● What to work on
The full listing, exactly as written and with no images, is the expected output.

● Records supplied

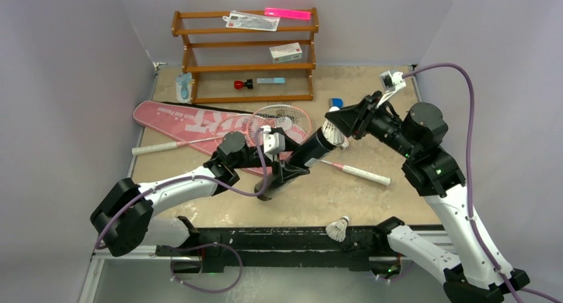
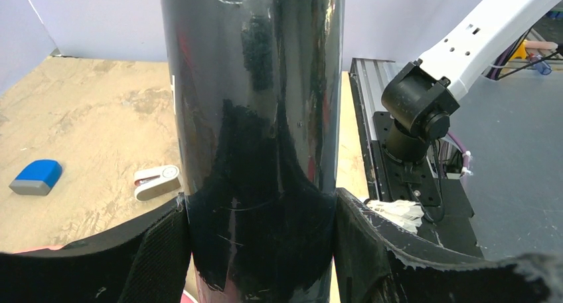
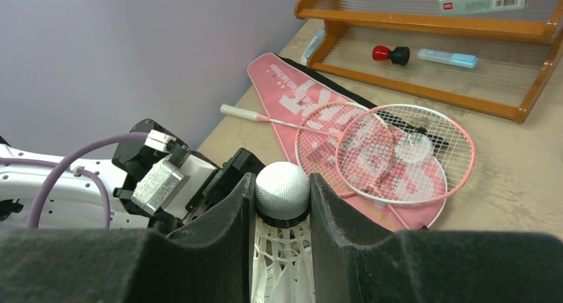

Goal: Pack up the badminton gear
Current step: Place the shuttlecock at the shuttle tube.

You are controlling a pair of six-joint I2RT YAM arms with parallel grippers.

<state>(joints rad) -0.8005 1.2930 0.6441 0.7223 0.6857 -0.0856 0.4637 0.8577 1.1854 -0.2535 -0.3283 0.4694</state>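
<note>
Top view: at frame centre the left gripper clamps the tilted tube near its lower end. The right gripper holds a shuttlecock at the tube's upper end. A second shuttlecock lies at lower centre.

Left wrist view: the tube fills the centre, pinched between both fingers at the bottom.

Right wrist view: the shuttlecock sits cork-up between the fingers, lower centre. The rackets lie on the bag, centre right.
</note>
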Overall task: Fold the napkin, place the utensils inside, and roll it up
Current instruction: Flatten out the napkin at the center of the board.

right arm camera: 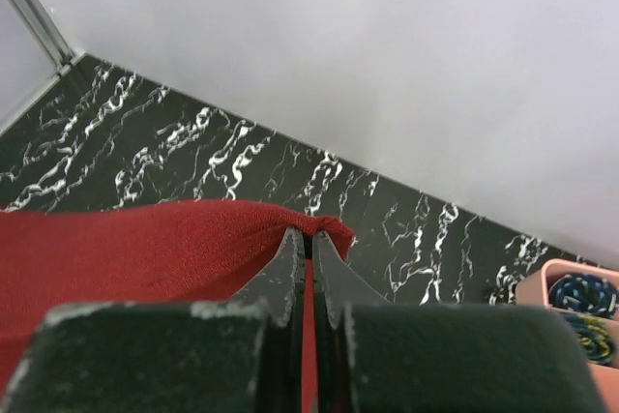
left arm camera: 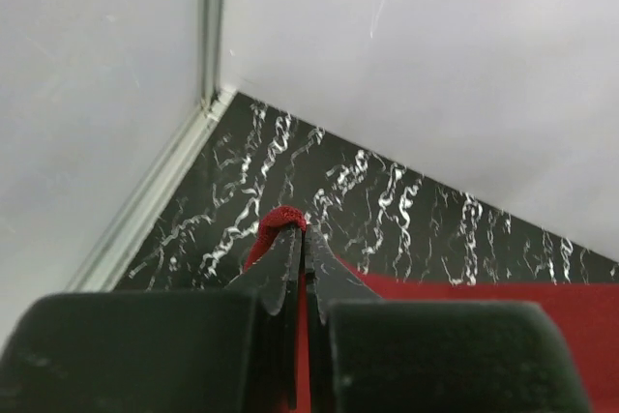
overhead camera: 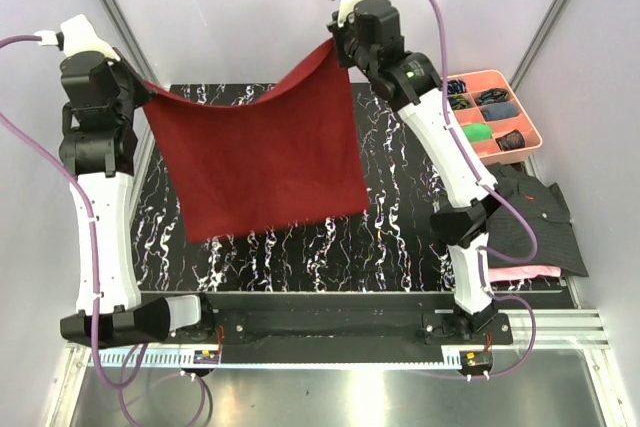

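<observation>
Top external, maroon napkin [overhead camera: 262, 162] hanging spread, left pincer [left arm camera: 302, 235], right pincer [right arm camera: 308, 237] pinching top corners.

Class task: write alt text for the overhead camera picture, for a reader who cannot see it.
Two robot arms hold a dark red napkin up between them above a black marbled table, the left gripper and right gripper each shut on a top corner. A salmon tray and a dark shirt lie at the right.
</observation>
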Robot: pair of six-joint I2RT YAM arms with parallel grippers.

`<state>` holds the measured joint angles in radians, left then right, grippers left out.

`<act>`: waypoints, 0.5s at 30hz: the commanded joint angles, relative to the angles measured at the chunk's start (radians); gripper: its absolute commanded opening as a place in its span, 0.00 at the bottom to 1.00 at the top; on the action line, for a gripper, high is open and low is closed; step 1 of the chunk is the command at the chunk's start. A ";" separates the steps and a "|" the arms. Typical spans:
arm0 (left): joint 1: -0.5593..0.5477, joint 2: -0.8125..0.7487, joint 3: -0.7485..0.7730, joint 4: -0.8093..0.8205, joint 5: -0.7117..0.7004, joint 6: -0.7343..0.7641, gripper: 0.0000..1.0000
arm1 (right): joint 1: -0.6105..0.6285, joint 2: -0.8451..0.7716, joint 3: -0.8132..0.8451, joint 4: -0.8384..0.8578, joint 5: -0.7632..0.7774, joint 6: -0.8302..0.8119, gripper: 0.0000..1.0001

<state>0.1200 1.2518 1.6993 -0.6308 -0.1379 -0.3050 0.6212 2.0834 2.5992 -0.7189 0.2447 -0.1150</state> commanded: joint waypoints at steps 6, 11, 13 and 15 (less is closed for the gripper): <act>0.010 -0.202 0.040 0.083 -0.060 0.050 0.00 | -0.003 -0.192 -0.053 0.030 -0.027 -0.051 0.00; 0.009 -0.311 0.066 0.062 -0.068 0.058 0.00 | 0.012 -0.350 -0.194 0.071 -0.062 -0.072 0.00; 0.009 -0.330 0.089 0.030 -0.075 0.069 0.00 | 0.028 -0.390 -0.224 0.082 -0.061 -0.092 0.00; 0.009 -0.342 0.144 0.007 -0.091 0.076 0.00 | 0.063 -0.430 -0.251 0.090 -0.044 -0.106 0.00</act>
<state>0.1242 0.9405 1.7477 -0.6350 -0.1776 -0.2646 0.6350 1.7660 2.3775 -0.7097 0.2070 -0.1665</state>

● Task solution
Goal: Pack up the badminton gear
Current step: Place the shuttlecock at the shuttle tube.

You are controlling a pair of six-joint I2RT YAM arms with parallel grippers.

<state>(joints rad) -0.8005 1.2930 0.6441 0.7223 0.6857 -0.0856 0.4637 0.8577 1.1854 -0.2535 -0.3283 0.4694</state>
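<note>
Top view: at frame centre the left gripper clamps the tilted tube near its lower end. The right gripper holds a shuttlecock at the tube's upper end. A second shuttlecock lies at lower centre.

Left wrist view: the tube fills the centre, pinched between both fingers at the bottom.

Right wrist view: the shuttlecock sits cork-up between the fingers, lower centre. The rackets lie on the bag, centre right.
</note>
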Overall task: Fold the napkin, place the utensils inside, and roll it up
Current instruction: Flatten out the napkin at the center of the board.

right arm camera: 
left arm camera: 
overhead camera: 

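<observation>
Top external, maroon napkin [overhead camera: 262, 162] hanging spread, left pincer [left arm camera: 302, 235], right pincer [right arm camera: 308, 237] pinching top corners.

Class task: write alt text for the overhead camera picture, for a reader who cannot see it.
Two robot arms hold a dark red napkin up between them above a black marbled table, the left gripper and right gripper each shut on a top corner. A salmon tray and a dark shirt lie at the right.
</observation>
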Robot: pair of six-joint I2RT YAM arms with parallel grippers.

`<state>` holds the measured joint angles in radians, left then right, grippers left out.

`<act>`: waypoints, 0.5s at 30hz: the commanded joint angles, relative to the angles measured at the chunk's start (radians); gripper: its absolute commanded opening as a place in its span, 0.00 at the bottom to 1.00 at the top; on the action line, for a gripper, high is open and low is closed; step 1 of the chunk is the command at the chunk's start. A ";" separates the steps and a "|" the arms. Typical spans:
arm0 (left): joint 1: -0.5593..0.5477, joint 2: -0.8125..0.7487, joint 3: -0.7485..0.7730, joint 4: -0.8093..0.8205, joint 5: -0.7117..0.7004, joint 6: -0.7343..0.7641, gripper: 0.0000..1.0000
arm1 (right): joint 1: -0.6105..0.6285, joint 2: -0.8451..0.7716, joint 3: -0.8132..0.8451, joint 4: -0.8384..0.8578, joint 5: -0.7632..0.7774, joint 6: -0.8302..0.8119, gripper: 0.0000..1.0001

<state>0.1200 1.2518 1.6993 -0.6308 -0.1379 -0.3050 0.6212 2.0834 2.5992 -0.7189 0.2447 -0.1150</state> commanded: joint waypoints at steps 6, 11, 13 and 15 (less is closed for the gripper): <act>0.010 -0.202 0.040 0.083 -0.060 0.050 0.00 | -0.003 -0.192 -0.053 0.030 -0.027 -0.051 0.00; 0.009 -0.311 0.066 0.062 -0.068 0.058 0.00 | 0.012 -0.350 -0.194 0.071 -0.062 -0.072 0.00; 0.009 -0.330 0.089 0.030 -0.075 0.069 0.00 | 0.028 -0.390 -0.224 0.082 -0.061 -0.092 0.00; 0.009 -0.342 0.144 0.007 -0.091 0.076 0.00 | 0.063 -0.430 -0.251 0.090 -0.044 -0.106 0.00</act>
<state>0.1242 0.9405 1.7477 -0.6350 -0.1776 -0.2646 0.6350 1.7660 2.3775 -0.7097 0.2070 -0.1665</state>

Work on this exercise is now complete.